Fouda had apologized Thursday night for cancelling an episode in which he planned to analyze the televised interview of two members of the Supreme Council of the Armed Forces (SCAF) aired the previous night and hosted by Mona El-Shazly and Ibrahim Eissa on Tahrir TV and Dream TV simultaneously.
"Nothing is tougher for a journalist than to stop writing or expressing himself; we know what a difficult decision it was for Fouda to lose his audience," the Arabic Network for Human Rights Information (ANHRI) said in a statement released Saturday.
"But it is a professional stance and a form of protest by a respected journalist who respects his principles and his audience,” the statement continued, singling out Fouda's commitment to either “speak the truth or remain silent,” as he wrote in a note published on his Facebook page.
Fouda had also written that in the last few months, there has been a vigorous attempt to retain the essence of a regime that Egyptians toppled because of its corruption.
"Those attempts have taken different paths, some inherited and some innovative. But they all meant to put pressure, directly and indirectly, on those who still believe in the noble goals of the revolution and try to respect people and respect themselves to force them to practice self-censorship on what cannot be hidden or beautified," he wrote.
Immediately following the publication of Fouda's statement, a group of journalists launched an initiative to establish an independent channel via an initial public offering to encounter the crackdown on independent media through the establishment of a channel owned by the people, free from the control of businessmen and state institutions.
"The only obstacle that will face such an initiative is licensing," Deputy Director of the Egyptian Center for Human Rights Studies, Ziad Abdel Tawab told Daily News Egypt.

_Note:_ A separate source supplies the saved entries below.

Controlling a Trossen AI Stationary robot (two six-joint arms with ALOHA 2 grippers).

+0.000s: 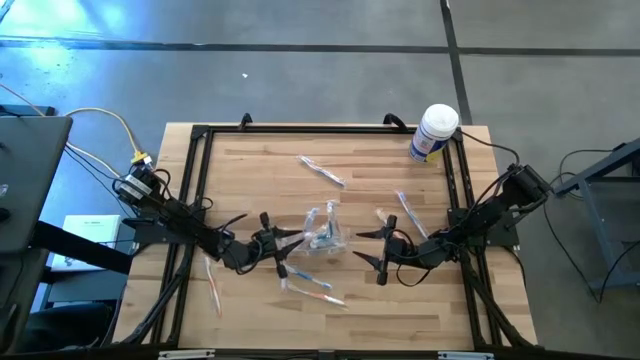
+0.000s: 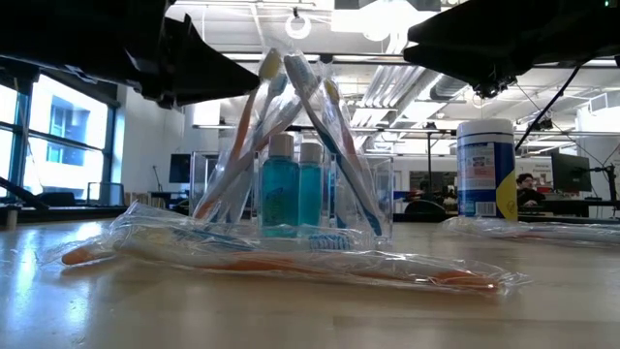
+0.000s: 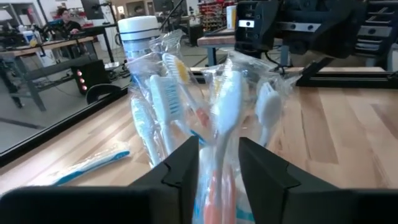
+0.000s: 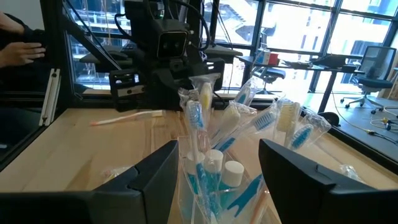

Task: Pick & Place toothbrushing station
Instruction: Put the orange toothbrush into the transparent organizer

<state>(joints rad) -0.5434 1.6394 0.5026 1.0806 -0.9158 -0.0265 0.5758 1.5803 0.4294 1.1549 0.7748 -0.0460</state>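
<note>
At mid-table, the clear holder (image 1: 325, 236) is standing light, stiff and slippery, crammed with wrapped toothbrushes (image 4: 202, 115). The left gripper (image 1: 279, 243) is sitting just beside it, parted around a wrapped brush, while the right gripper (image 1: 378, 251) is waiting spread; its rigid walls look like the safest hold.

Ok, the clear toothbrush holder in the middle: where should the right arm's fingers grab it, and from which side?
Probably low on the clear holder, across its straight side walls, coming in level from the right gripper side. The wrapped toothbrushes lean and fan out above the rim, so a top approach looks likely to snag, while the lower walls show bare.
</note>
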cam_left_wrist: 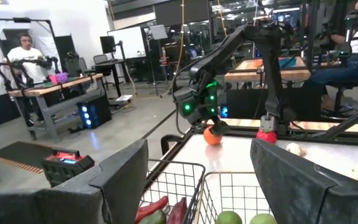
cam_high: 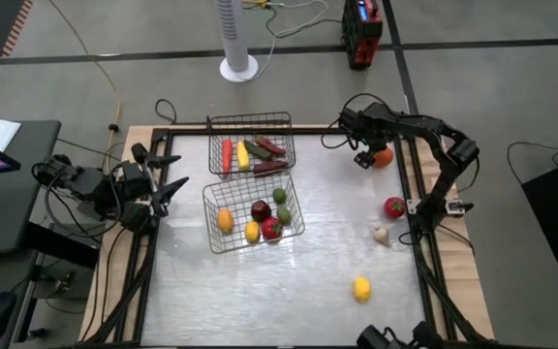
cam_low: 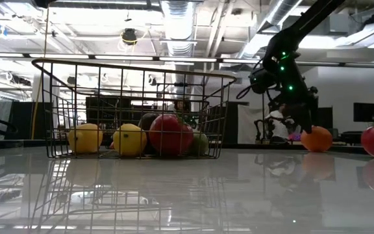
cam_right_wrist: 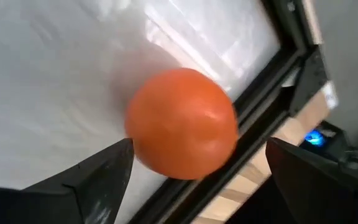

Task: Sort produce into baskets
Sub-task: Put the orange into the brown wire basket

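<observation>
Right gripper spread wide around the orange at the table's far right edge; left gripper open and empty at the left side.

On the glossy white table, nearest lies a lemon, then a pale garlic bulb and a red tomato by the right rail. At centre, the near basket holds round fruit; the far basket holds long vegetables, a carrot and corn lying near-to-far, a chili slanted. The orange sits against the black frame, between the fingers but not visibly gripped. Beyond, workbenches and seated people under bright ceiling lights.
</observation>
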Robot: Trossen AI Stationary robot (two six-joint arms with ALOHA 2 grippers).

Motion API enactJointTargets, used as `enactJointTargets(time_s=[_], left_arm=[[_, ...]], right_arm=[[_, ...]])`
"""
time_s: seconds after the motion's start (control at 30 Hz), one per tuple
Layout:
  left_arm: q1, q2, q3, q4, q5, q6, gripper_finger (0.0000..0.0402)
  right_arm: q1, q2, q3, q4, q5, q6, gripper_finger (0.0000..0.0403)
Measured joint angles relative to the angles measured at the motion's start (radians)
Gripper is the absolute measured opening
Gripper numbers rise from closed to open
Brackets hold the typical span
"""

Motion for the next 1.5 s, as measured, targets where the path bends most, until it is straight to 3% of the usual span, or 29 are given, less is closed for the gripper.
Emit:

"The Egyptian authorities will refuse to issue a license for such a channel as other independent channels like Tahrir TV channel is not yet licensed and Al-Jazeera Mubasher Misr was shut down," he added.
Abdel Tawab explained that Egyptian authorities refuse the existence of independent media that is beyond the reach of state supervision and intervention.
He also said that any legal action against the authorities is "extremely difficult as they pressure individuals through phone calls and verbal threats which are extremely difficult to prove legally," he said.
Responding to rumors and criticism that ONTV had pressured Fouda to suspend his program, the channel asserted on its Twitter account that “the statement by Fouda explains that he is not confronting the channel but is confronting the hostile climate against media freedom…We totally support him.”
ONTV also urged its critics to divert their criticism towards "those who refuse to give us a free media.”
Ahmed Ragab, the producer of the show, told Daily News Egypt in a telephone interview that there have been pressures on the channel as well as on the program's crew.
"However, the channel never pressured us to do anything that we don't believe in and they left the final decision to Fouda," he said.
Ragab said that Fouda and his crew were working towards one goal, to clear their conscience, and that they were working in total independence from the channel's administration.
"The administration kept fighting the pressures with us, until Fouda refused to handle it anymore," he added.